Emigrar es una putada. Justo cuando aprendes qué es un benjamín, te toca irte. Al día siguiente te encuentras en la ferretería tratando de explicar qué es un dado de rachet, o qué significa “marcador” y no puedes usar las palabras-comodín —“bichito”, “vaina”, “cosa”— que te sirvieron para aprender esos nombres en primer lugar. Estás ahí desnudo frente al mostrador, deteniendo el tráfico sin poder nombrar el más básico de los objetos, malparando al gentilicio con un acento que delata no sólo una incapacidad para pronunciar ciertas consonantes, sino quizás también algún tipo de retraso mental.
Cuando me fui, una de las primeras cosas que metí en la maleta fue un destornillador. Ese destornillador no es uno cualquiera. Es un destornillador múltiple, de esos a los que se les cambian las puntas. Un destornillador que cayó en mis manos de una manera imprecisa, hace un igual número de años. No me lo robé —al menos no conscientemente. Pero tampoco ubico cuándo apareció en mi vida.
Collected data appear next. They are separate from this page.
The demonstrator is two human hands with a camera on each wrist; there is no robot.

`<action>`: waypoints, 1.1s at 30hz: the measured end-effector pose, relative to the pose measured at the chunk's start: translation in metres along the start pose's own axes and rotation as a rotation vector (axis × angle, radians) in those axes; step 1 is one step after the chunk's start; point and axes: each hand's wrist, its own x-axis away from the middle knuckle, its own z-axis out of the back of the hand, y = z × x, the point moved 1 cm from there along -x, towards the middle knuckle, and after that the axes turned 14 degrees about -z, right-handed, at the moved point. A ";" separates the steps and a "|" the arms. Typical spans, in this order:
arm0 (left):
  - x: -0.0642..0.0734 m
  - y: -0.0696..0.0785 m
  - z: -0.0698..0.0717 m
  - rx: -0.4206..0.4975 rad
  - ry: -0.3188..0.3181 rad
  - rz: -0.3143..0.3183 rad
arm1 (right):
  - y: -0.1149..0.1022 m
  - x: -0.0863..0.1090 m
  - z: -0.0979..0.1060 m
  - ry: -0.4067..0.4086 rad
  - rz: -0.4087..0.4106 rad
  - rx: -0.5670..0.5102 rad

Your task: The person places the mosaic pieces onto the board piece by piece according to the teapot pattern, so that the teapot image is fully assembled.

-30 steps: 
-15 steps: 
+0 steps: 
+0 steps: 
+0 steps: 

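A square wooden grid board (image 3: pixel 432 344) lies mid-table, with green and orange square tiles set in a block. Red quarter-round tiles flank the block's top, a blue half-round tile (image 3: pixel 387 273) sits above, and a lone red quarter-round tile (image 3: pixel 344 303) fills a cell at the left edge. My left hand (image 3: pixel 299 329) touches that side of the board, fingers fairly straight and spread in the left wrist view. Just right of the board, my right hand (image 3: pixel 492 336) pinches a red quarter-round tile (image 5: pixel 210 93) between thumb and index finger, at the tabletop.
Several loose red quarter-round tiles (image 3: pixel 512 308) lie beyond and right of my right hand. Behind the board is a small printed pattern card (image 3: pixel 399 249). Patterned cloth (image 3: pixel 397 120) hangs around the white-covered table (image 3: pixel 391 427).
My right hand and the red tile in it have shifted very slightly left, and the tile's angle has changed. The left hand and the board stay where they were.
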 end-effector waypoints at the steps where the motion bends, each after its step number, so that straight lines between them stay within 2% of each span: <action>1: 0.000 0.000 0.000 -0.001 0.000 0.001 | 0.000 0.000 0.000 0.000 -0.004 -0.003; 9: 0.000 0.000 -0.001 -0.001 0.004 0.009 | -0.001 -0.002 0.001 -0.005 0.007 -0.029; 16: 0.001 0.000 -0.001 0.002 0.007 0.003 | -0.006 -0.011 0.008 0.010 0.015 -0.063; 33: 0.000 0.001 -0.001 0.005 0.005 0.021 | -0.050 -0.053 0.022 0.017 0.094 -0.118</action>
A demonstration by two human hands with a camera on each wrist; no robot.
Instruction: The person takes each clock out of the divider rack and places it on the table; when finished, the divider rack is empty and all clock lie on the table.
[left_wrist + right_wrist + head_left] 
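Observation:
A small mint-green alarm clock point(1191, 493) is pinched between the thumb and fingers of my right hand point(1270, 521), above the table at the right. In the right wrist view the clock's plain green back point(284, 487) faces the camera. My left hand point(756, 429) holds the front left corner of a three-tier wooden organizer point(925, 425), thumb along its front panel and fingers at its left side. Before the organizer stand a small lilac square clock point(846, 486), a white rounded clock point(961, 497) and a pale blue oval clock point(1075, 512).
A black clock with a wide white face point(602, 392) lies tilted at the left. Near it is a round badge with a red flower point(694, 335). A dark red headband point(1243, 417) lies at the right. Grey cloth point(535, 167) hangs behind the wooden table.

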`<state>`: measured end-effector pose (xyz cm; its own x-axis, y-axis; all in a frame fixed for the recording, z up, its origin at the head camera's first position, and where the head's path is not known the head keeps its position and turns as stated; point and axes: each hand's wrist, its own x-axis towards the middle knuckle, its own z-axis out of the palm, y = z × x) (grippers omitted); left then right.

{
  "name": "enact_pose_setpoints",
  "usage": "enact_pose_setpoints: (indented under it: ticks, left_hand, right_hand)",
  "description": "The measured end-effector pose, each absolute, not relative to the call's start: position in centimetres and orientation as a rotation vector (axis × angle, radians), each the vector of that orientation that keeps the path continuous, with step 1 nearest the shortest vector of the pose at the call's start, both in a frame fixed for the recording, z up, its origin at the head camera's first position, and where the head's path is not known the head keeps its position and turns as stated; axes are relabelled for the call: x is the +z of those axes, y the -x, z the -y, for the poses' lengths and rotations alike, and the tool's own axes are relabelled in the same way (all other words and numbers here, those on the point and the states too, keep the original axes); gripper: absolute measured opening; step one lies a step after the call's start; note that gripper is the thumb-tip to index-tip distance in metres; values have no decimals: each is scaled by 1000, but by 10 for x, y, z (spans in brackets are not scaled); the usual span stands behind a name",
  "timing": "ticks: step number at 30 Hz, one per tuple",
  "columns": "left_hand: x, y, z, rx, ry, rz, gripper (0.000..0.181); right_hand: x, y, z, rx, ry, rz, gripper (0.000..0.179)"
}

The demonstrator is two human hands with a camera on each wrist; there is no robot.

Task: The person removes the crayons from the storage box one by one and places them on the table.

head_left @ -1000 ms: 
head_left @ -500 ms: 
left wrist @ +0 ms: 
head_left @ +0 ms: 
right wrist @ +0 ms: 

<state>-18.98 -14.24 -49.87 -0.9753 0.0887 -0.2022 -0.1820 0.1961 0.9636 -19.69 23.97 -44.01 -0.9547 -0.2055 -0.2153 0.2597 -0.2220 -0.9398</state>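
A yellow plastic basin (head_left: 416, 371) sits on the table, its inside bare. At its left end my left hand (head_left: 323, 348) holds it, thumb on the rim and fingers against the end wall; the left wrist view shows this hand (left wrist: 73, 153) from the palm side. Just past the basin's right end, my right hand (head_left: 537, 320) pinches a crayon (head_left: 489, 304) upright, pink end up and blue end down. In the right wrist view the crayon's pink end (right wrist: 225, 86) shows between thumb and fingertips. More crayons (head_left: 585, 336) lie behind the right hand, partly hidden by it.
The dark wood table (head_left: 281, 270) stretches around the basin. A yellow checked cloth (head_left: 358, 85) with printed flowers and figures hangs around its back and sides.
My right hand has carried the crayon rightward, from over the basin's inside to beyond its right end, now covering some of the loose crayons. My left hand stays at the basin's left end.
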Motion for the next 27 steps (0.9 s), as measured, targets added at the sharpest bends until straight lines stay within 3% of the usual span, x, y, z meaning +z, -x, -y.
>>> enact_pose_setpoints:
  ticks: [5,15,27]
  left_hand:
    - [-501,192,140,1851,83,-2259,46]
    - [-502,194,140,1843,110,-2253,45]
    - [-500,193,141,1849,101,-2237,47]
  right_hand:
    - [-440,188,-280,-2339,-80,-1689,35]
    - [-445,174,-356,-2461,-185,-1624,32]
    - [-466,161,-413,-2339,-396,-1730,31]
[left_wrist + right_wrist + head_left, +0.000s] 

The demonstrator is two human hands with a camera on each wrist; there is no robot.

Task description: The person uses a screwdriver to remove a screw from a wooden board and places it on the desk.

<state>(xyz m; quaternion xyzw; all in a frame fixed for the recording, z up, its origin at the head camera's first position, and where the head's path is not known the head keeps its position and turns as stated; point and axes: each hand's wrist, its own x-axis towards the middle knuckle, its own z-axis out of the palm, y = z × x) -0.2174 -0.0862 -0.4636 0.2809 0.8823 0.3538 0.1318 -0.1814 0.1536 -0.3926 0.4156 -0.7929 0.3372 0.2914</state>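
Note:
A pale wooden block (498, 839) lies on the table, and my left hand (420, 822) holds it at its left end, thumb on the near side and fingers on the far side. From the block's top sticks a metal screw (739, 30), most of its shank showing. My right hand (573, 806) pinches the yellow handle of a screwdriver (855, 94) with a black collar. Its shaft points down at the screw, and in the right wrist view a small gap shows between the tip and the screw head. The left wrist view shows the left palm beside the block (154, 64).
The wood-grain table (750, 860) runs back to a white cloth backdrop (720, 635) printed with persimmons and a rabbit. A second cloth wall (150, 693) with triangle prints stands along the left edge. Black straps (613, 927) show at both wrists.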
Las herramientas son así a veces: no sabemos como llegan ni cuanto tiempo estarán con nosotros.
Tiene una inscripción en el vástago: «EB» y de vez en cuando, durante una pausa entre tornillos que sobran, me entretengo enumerando los nombres que forman esas siglas. ¿Esteban Bolívar? ¿Eugenio Ballesteros? ¿Eduardo Bonilla? ¿El Becerro… que me prestó este destornillador?
EB me acompañó durante mis primeros años como técnico de PCs y era, junto a un chip Pentium de 33Mhz, la única evidencia de que alguna vez trabajé en los 90s.
Pero la razón para incluirlo en la maleta de imprescindibles no fue puramente sentimental, era parte de un truco mental: EB fue esencial para hacerme creer que al final de ese viaje yo llegaría a un lugar que, luego de algunas maromas, podría llamar hogar.
Porque, verás, si yo no tengo herramientas en un lugar, ese lugar no es hogar, porque «todo hombre debería tener las herramientas correctas para hacer reparaciones eventuales». Es una de las últimas cosas que valida nuestra existencia en la tierra. Hay que temerle a las mujeres que pueden desmontar y arreglar el compresor del refrigerador, porque son el último estado de evolución del homo sapiens, la etapa previa al hermafroditismo y la irrelevancia del género masculino.
Así que lo normal para una persona que emigre y comulgue con lo que acabo de escribir es llegar, ir a la ferretería más cercana, comprar una caja de herramientas y comenzar a llenarla. No fue mi caso. Yo llegué a una casa que ya tenía una caja, martillo, alicate de presión, clavos y un taladro que, junto a muebles, botellas y una mujer, alguna vez estuvieron involucrados con otros hombres.
Hay algo que parece un instinto, pero es más bien el resultado de una sugestión: la capacidad para identificar instantáneamente qué falta en una caja de herramientas. En ese caso fue un buen alicate pico de loro, una piqueta y un rollo de telfón. Eso y dos botes de pintura fue lo que busque en mi primera visita a la ferretería del barrio.
No fue firmar un contrato de alquiler, ni obtener un documento de identidad, o que luego de unos días el policía de la esquina reconociera mi cara y me saludara. Lo que me hizo sentir que había llegado fue pintar un apartamento, apropiarme de esas herramientas ajenas, tapar agujeros y abrir otros, fue llamar a un amigo para fijar anaqueles y armarios, fue decir “yo me encargo” y descubrir que esa parte de mi había sobrevivido al desarraigo. Lo que me hizo sentir que había llegado fue ayudar a levantar un hogar en donde antes sólo había herramientas.